Associate Professor, Core Division, Champlain College, USA

ORCID: orcid.org/0000-0002-6485-9549. Email: kwright@champlain.edu

Volume IX, Number 3, 2017 I Full Text PDF

DOI: 10.21659/rupkatha.v9n3.02

Received August 10, 2017; Revised September 12, 2017; Accepted September 15, 2017; Published September 20,  2017.

Abstract

The touchscreen is something other than a boundary between real and illusory worlds, or what Anne Friedberg (2009) calls a “virtual window” (p. 96). The aesthetics of that ‘something else’ is not determined by the technology itself, but by its use in a myriad of cultural practices including how it is represented as a commodity and an experience.
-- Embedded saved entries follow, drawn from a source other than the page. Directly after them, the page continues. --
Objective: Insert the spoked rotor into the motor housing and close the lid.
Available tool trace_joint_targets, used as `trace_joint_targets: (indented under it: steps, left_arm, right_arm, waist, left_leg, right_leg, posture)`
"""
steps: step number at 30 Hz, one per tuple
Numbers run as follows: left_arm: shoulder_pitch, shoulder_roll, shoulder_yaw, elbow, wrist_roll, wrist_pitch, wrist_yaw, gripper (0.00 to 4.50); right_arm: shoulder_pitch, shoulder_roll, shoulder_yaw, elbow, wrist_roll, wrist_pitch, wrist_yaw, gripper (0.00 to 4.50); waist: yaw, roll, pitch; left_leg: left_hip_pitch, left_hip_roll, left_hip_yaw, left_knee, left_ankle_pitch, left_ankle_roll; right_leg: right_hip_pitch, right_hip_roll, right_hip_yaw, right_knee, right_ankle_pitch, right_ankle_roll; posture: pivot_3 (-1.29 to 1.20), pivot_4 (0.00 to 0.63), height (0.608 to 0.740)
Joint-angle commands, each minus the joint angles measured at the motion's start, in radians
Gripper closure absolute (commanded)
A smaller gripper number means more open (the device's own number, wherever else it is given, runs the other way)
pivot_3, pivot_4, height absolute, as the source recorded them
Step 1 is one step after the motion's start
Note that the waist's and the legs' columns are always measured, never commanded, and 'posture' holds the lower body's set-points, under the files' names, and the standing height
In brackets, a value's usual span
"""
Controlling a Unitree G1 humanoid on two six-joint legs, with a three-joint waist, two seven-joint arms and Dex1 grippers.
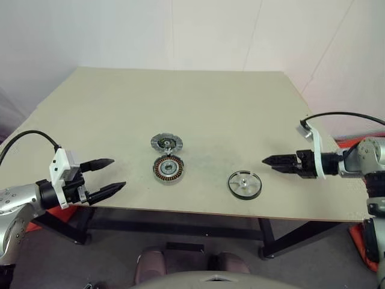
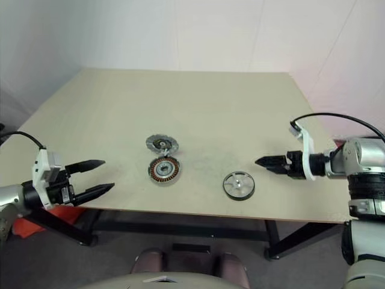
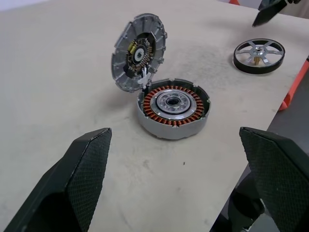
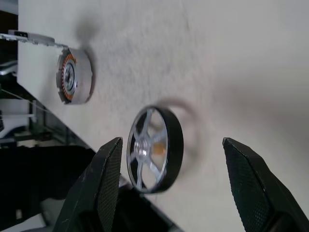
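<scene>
Rotor pickup falls to the right claw (image 1: 269, 161), fingers spread and empty; the spoked rotor (image 1: 245, 184) lies flat on the tabletop (image 1: 240, 114) just ahead of its tips. Left claw (image 1: 111, 176) gapes, facing the motor housing (image 1: 168, 168) with its lid (image 1: 166, 142) up.

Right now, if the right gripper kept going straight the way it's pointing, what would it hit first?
Probably the rotor. The right gripper points left and down toward the table, and in its wrist view the rotor lies between its open fingers, with the housing farther along. Depth is unclear, so it might meet bare tabletop first.
</scene>
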Motion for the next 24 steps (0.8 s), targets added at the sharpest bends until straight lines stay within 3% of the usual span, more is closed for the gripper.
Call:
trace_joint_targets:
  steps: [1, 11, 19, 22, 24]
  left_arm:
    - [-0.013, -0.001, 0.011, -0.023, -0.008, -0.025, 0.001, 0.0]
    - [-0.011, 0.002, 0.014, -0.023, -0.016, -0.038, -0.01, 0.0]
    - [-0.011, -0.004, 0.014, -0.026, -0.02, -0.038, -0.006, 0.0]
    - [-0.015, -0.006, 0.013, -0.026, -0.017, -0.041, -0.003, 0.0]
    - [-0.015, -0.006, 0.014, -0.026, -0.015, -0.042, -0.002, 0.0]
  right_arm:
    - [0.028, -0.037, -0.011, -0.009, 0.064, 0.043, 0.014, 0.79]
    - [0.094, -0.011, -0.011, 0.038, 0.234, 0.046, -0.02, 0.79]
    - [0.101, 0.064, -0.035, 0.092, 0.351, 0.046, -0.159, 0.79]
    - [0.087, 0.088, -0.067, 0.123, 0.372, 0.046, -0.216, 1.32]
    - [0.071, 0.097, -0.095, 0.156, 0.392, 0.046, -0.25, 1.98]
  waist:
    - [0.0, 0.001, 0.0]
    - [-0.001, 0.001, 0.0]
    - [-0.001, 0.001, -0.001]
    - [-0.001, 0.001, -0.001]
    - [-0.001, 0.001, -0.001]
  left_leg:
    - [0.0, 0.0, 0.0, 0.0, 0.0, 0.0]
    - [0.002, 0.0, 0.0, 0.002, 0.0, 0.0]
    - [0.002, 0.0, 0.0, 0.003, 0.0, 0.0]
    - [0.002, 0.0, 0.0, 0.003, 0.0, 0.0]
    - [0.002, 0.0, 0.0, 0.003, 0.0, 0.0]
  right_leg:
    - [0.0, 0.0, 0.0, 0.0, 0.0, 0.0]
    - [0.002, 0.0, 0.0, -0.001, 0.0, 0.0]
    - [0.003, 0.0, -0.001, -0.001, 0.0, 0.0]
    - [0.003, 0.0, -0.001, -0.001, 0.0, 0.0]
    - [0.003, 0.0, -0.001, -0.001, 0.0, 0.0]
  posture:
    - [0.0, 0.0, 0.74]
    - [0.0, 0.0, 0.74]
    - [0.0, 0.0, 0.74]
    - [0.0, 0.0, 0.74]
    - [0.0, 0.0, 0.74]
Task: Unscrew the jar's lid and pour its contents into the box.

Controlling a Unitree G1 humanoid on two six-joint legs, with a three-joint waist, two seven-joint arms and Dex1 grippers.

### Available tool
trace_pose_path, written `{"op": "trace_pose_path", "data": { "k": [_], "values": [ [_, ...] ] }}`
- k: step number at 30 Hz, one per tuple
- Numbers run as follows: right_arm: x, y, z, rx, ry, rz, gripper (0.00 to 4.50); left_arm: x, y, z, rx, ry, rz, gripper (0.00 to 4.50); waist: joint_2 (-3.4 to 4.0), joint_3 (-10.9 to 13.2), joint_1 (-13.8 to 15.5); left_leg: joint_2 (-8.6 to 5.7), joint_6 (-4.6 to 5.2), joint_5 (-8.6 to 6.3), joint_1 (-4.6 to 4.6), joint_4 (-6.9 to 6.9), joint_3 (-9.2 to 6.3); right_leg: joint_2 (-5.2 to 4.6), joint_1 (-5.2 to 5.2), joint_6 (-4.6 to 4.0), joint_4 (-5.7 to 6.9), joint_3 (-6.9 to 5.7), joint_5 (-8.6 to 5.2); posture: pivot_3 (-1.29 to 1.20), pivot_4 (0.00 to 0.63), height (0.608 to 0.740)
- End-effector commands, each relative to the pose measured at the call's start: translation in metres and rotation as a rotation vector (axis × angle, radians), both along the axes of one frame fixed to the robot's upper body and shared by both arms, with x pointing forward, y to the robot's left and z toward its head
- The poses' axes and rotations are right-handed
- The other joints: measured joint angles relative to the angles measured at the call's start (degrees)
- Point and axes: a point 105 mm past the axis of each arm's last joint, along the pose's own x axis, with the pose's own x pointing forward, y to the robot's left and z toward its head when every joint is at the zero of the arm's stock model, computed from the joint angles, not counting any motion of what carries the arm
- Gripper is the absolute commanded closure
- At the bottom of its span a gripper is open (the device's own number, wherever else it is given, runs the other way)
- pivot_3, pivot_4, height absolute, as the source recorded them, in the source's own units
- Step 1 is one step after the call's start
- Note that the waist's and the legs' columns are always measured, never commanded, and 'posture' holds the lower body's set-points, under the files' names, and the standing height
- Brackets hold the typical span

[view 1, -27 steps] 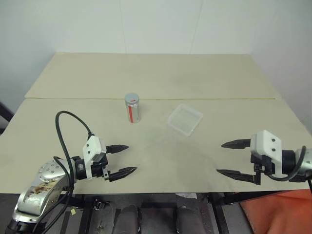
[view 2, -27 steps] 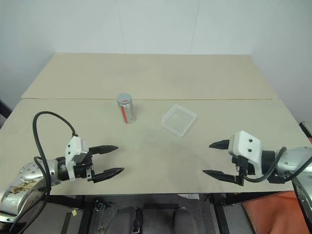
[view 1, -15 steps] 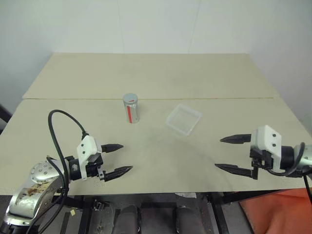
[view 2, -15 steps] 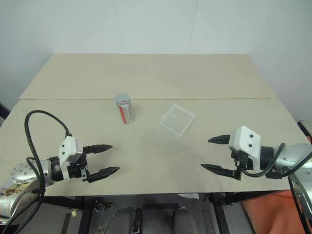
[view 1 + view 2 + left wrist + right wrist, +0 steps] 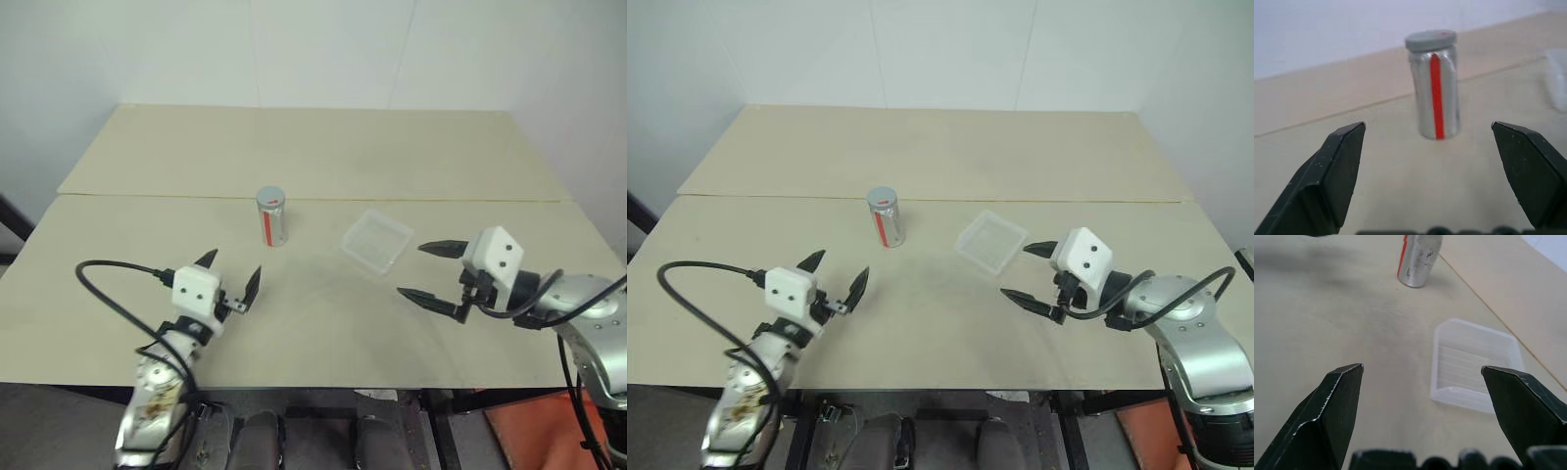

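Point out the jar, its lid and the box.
jar (image 5: 1436,93): left wrist view, on its red stripe.
lid (image 5: 1430,38): left wrist view, on its grey rim.
box (image 5: 1472,363): right wrist view, on its clear floor.

Each gripper has two black pointy fingers on a white block. The left gripper has a black cable looping behind it, and the right gripper sits on a shiny silver arm. The left arm is silver too, with brown marks.
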Motion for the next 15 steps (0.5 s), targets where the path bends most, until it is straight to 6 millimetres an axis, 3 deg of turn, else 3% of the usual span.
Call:
{"op": "trace_pose_path", "data": {
  "k": [1,15],
  "values": [
    [0.001,0.005,0.015,0.002,-0.069,-0.004,0.0,0.016,-0.01,0.007,-0.011,-0.085,0.03,0.02,0.0,0.0,-0.01,0.0,0.0,0.0,0.0,0.01,-0.01,0.0,0.02,0.0,0.0,-0.01,0.01,0.0,0.15,0.74],
    [0.002,0.004,0.016,-0.022,-0.099,-0.071,0.0,0.058,-0.025,-0.006,0.02,-0.117,0.023,0.02,0.0,0.0,-0.05,0.0,0.01,0.0,-0.04,0.01,-0.04,0.03,-0.03,0.01,0.01,-0.04,0.01,0.0,0.15,0.74]
  ]
}}
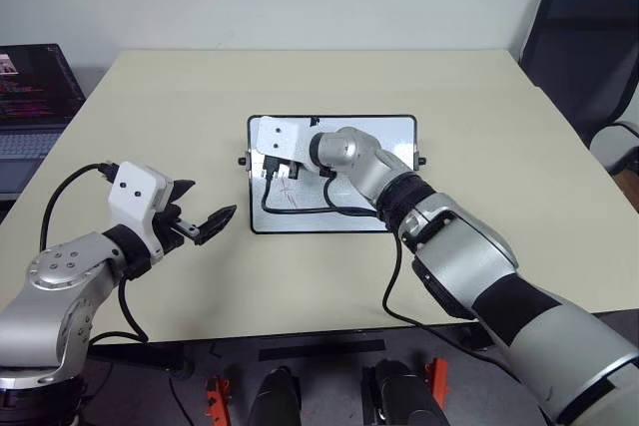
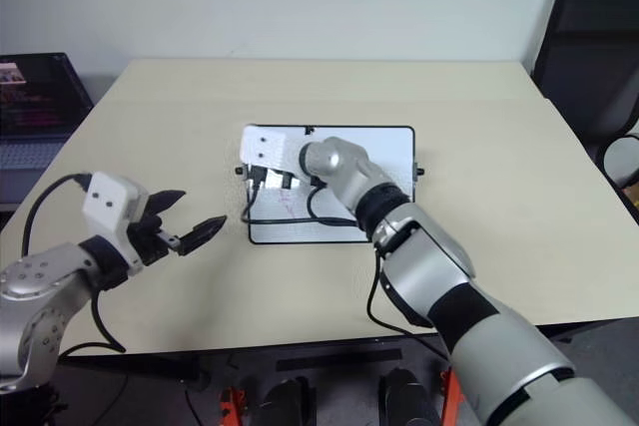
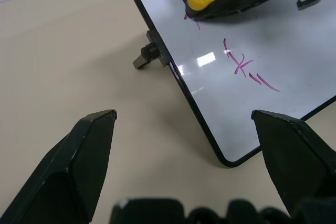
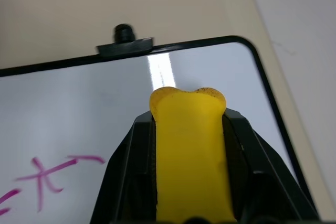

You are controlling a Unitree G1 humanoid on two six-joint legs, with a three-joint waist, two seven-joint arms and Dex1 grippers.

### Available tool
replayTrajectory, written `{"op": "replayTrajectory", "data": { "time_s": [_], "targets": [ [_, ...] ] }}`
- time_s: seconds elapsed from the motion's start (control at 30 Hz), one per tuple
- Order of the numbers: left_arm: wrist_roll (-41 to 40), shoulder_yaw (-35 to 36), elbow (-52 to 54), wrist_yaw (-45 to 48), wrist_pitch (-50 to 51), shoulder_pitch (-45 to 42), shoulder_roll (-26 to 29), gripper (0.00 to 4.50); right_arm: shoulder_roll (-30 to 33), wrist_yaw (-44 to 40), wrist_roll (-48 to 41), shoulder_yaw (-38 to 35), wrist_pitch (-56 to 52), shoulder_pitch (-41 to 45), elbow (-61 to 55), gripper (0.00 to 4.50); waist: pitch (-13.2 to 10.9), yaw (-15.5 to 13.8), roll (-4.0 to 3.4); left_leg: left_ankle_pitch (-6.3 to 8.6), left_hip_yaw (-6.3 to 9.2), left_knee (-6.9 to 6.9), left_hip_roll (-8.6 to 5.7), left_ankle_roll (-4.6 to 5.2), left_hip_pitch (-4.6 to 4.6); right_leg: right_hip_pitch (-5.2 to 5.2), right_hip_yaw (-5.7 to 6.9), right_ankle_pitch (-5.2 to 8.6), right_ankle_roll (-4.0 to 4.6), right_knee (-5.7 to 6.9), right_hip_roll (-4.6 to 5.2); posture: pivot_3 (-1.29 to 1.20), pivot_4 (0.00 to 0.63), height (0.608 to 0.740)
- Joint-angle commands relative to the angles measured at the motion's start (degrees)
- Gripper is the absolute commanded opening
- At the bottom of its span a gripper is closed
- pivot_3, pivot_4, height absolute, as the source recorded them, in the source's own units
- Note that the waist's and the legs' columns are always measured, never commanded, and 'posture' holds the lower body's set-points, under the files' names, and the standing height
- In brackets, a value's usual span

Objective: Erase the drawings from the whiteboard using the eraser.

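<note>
the left gripper hung nearest the camera, over bare table, its two black fingers spread wide with nothing between them. ahead of those open jaws, a little beyond the fingertips, lay the near left corner of the whiteboard, flat on the table, with a small black knob sticking out of its short side toward the left gripper.

no container stood on the table; the board carried only the marks and the tool working on it. the drawings, thin pink-red crossed strokes, sat on the white surface just past the left jaws, nearer them than the eraser was. another trace of pink showed right at the eraser's edge.

the right gripper reached over the board's left end, its jaws closed narrowly on the eraser, one black finger pressed to each long side of the yellow block. the eraser jutted forward past the fingertips, dark underside facing the board near its far left corner, beside the knob there. whether it touched the surface could not be told.
</note>
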State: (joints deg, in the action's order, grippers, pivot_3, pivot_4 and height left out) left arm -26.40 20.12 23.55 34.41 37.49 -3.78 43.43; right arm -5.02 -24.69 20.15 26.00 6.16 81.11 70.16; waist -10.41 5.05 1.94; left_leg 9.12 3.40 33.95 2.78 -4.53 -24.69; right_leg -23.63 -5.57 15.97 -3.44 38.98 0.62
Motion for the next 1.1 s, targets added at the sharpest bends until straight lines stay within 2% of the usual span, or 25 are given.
{"op": "replayTrajectory", "data": {
  "time_s": [0.03, 0.27, 0.4, 0.5, 0.57, 0.67, 0.77, 0.97, 1.1],
  "targets": [
    [0.4, 0.2, 0.6, -0.1, -1.4, -0.7, 0.0, 4.50, -0.8, 3.4, 2.9, 0.7, 2.3, 2.3, 1.0, 1.26, 0.0, 0.0, 0.00, 0.00, 0.00, 0.00, 0.00, 0.00, 0.00, 0.00, 0.00, 0.00, 0.00, 0.00, 0.00, 0.00, 0.150, 0.740],
    [0.4, 0.3, 0.8, -0.4, -1.6, -0.5, -0.1, 4.50, -1.8, -4.0, 5.9, 3.0, 2.5, -0.1, 1.6, 1.26, 0.0, 0.0, 0.00, 0.01, 0.03, -0.04, 0.00, 0.00, 0.00, 0.00, 0.04, -0.04, -0.06, 0.00, -0.01, 0.00, 0.150, 0.740],
    [0.4, 0.2, 0.9, -0.4, -1.6, -0.3, -0.2, 4.50, -1.2, 4.1, 6.1, 0.8, 2.3, 1.7, 1.8, 1.26, 0.0, -0.2, 0.00, 0.00, 0.07, 0.00, 0.00, 0.00, 0.00, 0.02, 0.06, 0.03, 0.05, 0.01, -0.01, 0.00, 0.150, 0.740],
    [0.4, 0.1, 0.9, -0.4, -1.7, -0.4, -0.2, 4.50, -0.9, 4.0, 5.6, 0.2, 1.8, 1.9, 2.2, 1.26, 0.0, -0.2, 0.00, 0.00, 0.07, 0.02, -0.01, 0.00, 0.00, 0.03, 0.04, 0.04, 0.07, 0.01, -0.01, 0.00, 0.150, 0.740],
    [0.5, 0.1, 0.9, -0.3, -1.7, -0.5, -0.3, 4.50, -0.6, 1.1, 6.0, 0.8, 1.5, 1.2, 2.5, 1.26, 0.0, -0.2, 0.00, 0.00, 0.08, 0.02, 0.00, 0.00, 0.00, 0.03, 0.05, 0.01, 0.04, 0.01, -0.01, 0.00, 0.150, 0.740],
    [0.5, -0.2, 0.8, -0.3, -1.8, -0.6, -0.4, 4.50, -0.2, -7.8, 6.7, 2.3, 1.1, -0.8, 2.3, 1.26, 0.0, -0.2, 0.02, 0.00, 0.08, 0.01, 0.00, 0.00, 0.01, 0.06, 0.06, -0.03, -0.03, 0.01, -0.01, 0.00, 0.150, 0.740],
    [0.6, -0.5, 0.7, -0.3, -1.8, -0.8, -0.5, 4.50, 0.0, -11.2, 6.6, 2.4, 0.6, -1.7, 1.6, 1.26, 0.0, -0.2, 0.01, 0.00, 0.08, 0.01, 0.00, 0.00, 0.12, 0.17, 0.06, -0.03, -0.07, 0.01, -0.01, 0.00, 0.150, 0.740],
    [0.6, -0.7, 0.7, -0.2, -1.9, -0.9, -0.5, 4.50, -0.1, 2.3, 4.2, -2.8, -0.3, 1.4, 1.7, 1.25, 0.0, -0.3, 0.00, -0.01, 0.09, 0.04, -0.01, 0.00, 0.32, 0.36, 0.05, 0.01, 0.13, 0.02, -0.01, 0.00, 0.150, 0.740],
    [0.6, -0.8, 0.7, -0.3, -1.9, -1.0, -0.5, 4.50, 0.0, 2.4, 4.9, -3.1, -0.9, 1.6, 2.6, 1.25, 0.0, -0.2, 0.01, -0.02, 0.09, 0.04, 0.00, 0.00, 0.32, 0.35, 0.04, 0.01, 0.14, 0.00, -0.01, 0.00, 0.150, 0.740]
  ]
}}
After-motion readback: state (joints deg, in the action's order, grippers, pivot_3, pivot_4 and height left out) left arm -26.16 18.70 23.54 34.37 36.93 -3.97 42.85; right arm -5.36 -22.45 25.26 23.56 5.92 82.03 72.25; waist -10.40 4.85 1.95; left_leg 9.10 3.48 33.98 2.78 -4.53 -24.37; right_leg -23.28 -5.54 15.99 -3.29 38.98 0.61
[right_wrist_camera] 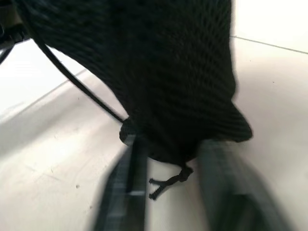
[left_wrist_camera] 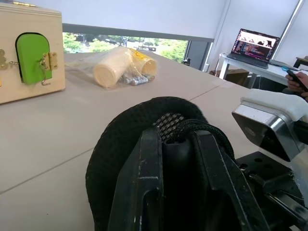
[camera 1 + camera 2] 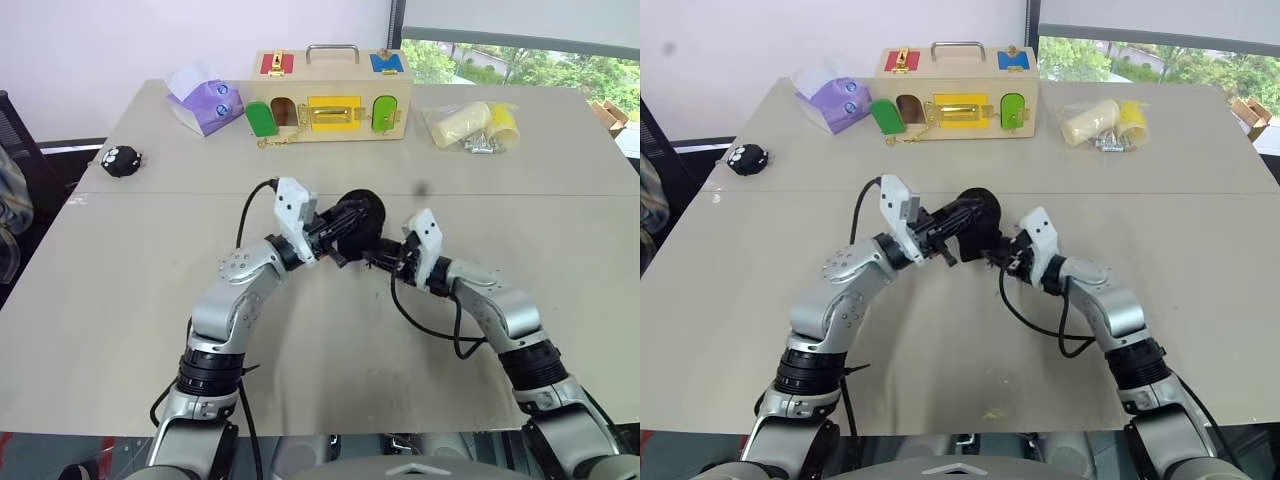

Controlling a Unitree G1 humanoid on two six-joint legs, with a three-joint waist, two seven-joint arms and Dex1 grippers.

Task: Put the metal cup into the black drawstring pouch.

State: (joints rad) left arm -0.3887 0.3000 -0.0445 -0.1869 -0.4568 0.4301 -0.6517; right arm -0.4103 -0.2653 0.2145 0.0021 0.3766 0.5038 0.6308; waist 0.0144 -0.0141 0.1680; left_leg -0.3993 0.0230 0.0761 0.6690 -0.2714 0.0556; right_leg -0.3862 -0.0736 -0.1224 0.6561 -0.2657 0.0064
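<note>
Above the beige table (image 3: 120,300), the left end effector (image 3: 345,232) pinches the black drawstring pouch (image 3: 362,215); right end effector's (image 3: 385,262) spread unclear

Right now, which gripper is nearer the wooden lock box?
Left. The left gripper, shut on the black drawstring pouch, sits just this side of the table seam, below the wooden lock box. The right gripper is lower and further right, farther from the box.

Looked like an office/lab: plain beige table (image 3: 560,300), big window (image 3: 520,60), open laptop (image 2: 254,47) on side desk (image 2: 250,65).
</note>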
This article examines the representation of touchscreen technology following the release of the iPhone in 2007, comparing a Nine Inch Nails rock concert and Blackberry commercial from 2008 with Bjork’s album/app Biophilia and an American Express advertisement from 2011. Comparing these media experiences reveals a representational shift that occurs between the introduction of the touchscreen and the cultural integration of this technology just three years later. A focus on breaking through the frame of the screen shifts into screen interfaces as the building blocks for the virtual construction of “hybrid space” (De Souza e Silva, 2006).